Three cards are dealt face down from a normal deck (52 cards; 26 red suits and 26 black). Two are turned over and are the same colour. What is the probability that the third card is the same colour as the first two?
\[\frac{1}{2},\;\frac{1}{4},\;\frac{{12}}{{25}},\;or\;\frac{4}{{17}}\;?\]
This beautiful, onthefaceofit innocuous little problem comes from the wonderful Martin Gardner's 'Modelling Mathematics with Playing Cards'. It's a problem that never fails to invoke heated discussion and vehement argument when I share it with students to play with. The four solutions and reasoning sketched out below are those typically proffered (and invariably staunchly defended) by students. Which solution would you go with, and why? Do you have a different solution? And what argument would you give to those who firmly hold the solution to be one of the others to show them that they are wrong and you are right? (Note that Gardner's suggested solution was solution 2 [1].)
Solution 1
The third card could either be 1) the same colour by being red, or 2) a different colour by being red, or 3) the same colour by being black, or 4) a different colour by being black. So there are four possibilities and two of these result in the final card being the same colour as the previous two. So:
\[\frac{2}{4} = \frac{1}{2}\]
Solution 2
\[\frac{2}{8} = \frac{1}{4}\]
Solution 3
As explained in solution 1, the last card could either be 1) the same colour by being red, or 2) a different colour by being red, or 3) the same colour by being black, or 4) a different colour by being black. After the first two cards are turned over, fifty cards remain unturned, and twenty-four of them will be the same colour as the first two. It is given that the first two cards turned over are the same colour as the third, so the probability that the first two cards are the same colour as the third is 1. If the first two cards turned over are both red, there remain twenty-four cards that are red. Similarly, if the first two cards are both black, there remain twenty-four cards that are black. So:
\[{1} \times\frac{24}{50} = \frac{12}{25}\]
Solution 4
For the third card to be the same colour as the first two turned over, the colours of all three cards are either RRR or BBB. You have fifty-two cards to choose from for your first card, and twenty-six of these are red and twenty-six are black. After turning the first card over, you have fifty-one cards left to choose from for your second card, and assuming that the first card was red, twenty-five of the fifty-one cards left are also red. After turning the second card over, you have fifty cards left to choose from for your third and final card, and assuming that the first two cards were red, twenty-four of the fifty cards left are also red. The same would be true if the cards turned over were black. So:
\[\left( {\frac{{26}}{{52}} \times \frac{{25}}{{51}} \times \frac{{24}}{{50}}} \right) \times 2 = \frac{{31200}}{{132600}} = \frac{4}{{17}}\]
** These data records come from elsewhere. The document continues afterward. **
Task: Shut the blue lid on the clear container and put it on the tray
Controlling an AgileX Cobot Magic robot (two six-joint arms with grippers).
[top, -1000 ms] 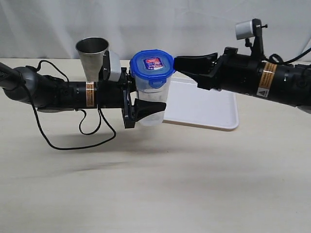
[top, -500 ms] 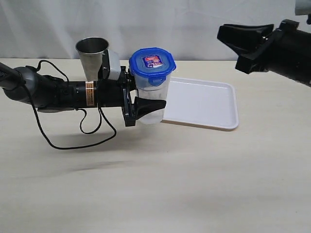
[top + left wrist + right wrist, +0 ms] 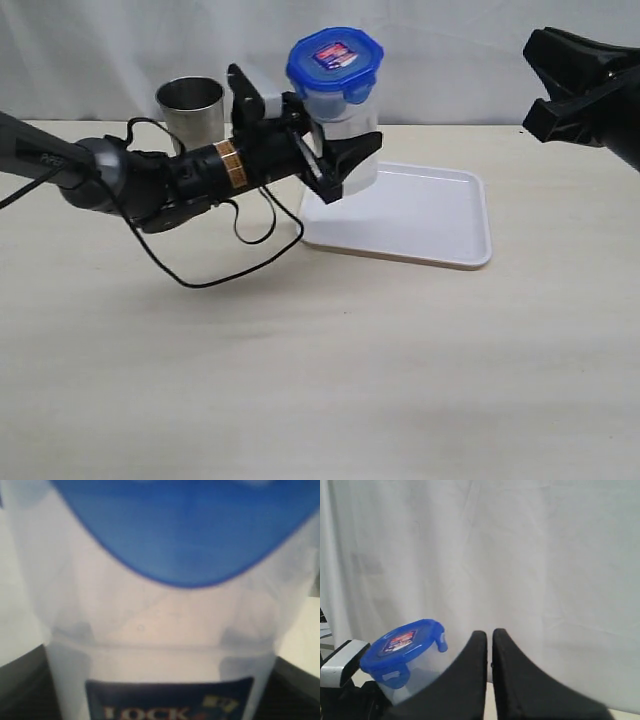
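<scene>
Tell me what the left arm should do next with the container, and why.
Probably carry it a little further over the tray and lower it. The left gripper holds the clear container in the air near the tray's edge, with the blue lid already on, so setting it down seems all that's left.

Off-task items only. Grey steel tumbler [image 3: 190, 108] stood upright near the desk's far edge, left of centre, mouth up, rim wider than the body below it. Shiny finish, dark inside. Only its upper part was visible from the exterior view; the base was hidden. Desk [image 3: 320, 380] had a light beige matte top with faint wood grain. White curtain [image 3: 440, 50] hung behind the far edge, wrinkled, spanning the full width of the backdrop. The same curtain [image 3: 545, 555] filled most of the right wrist view with vertical folds.
</scene>
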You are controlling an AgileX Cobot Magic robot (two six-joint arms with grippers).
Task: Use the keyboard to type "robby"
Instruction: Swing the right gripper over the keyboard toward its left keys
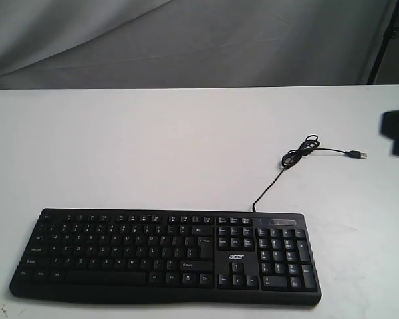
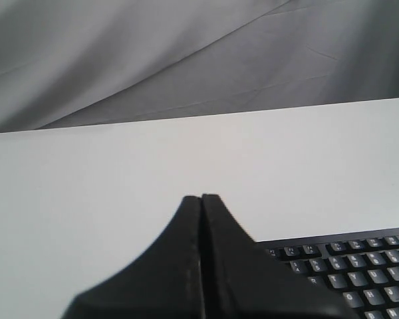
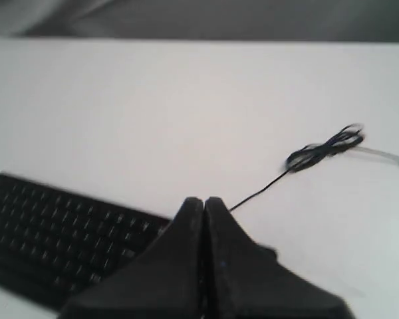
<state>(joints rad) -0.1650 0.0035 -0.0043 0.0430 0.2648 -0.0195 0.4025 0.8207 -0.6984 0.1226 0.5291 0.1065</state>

Notes, References & Links:
[1] This is Gardner's set up and suggested solution: 'Three face-down cards [are] dealt from a shuffled deck. A friend looks at their faces and turns over two that are the same color. What's the probability that the remaining face-down card is the same color as the two face-up cards? You might think it is 1/2. Actually it is 1/4. Here's the proof. The probability that three randomly selected cards are the same color is two out of eight equal possibilities, or 1/4. Subtract 1/4 from 1 (the card must be red or black) and you get 3/4 for the probability that the face-down card differs in color from the two face-up cards. This is the basis for an ancient sucker bet. If you are the operator, you can offer even odds that the card is of opposite color from the two face-up cards, and win the bet three out of four times.'
Is Gardner correct? Do each of the eight possibilities have equal chance of occurring? Do we need to consider the probabilities of the first two cards being the same colour, given that we know they are?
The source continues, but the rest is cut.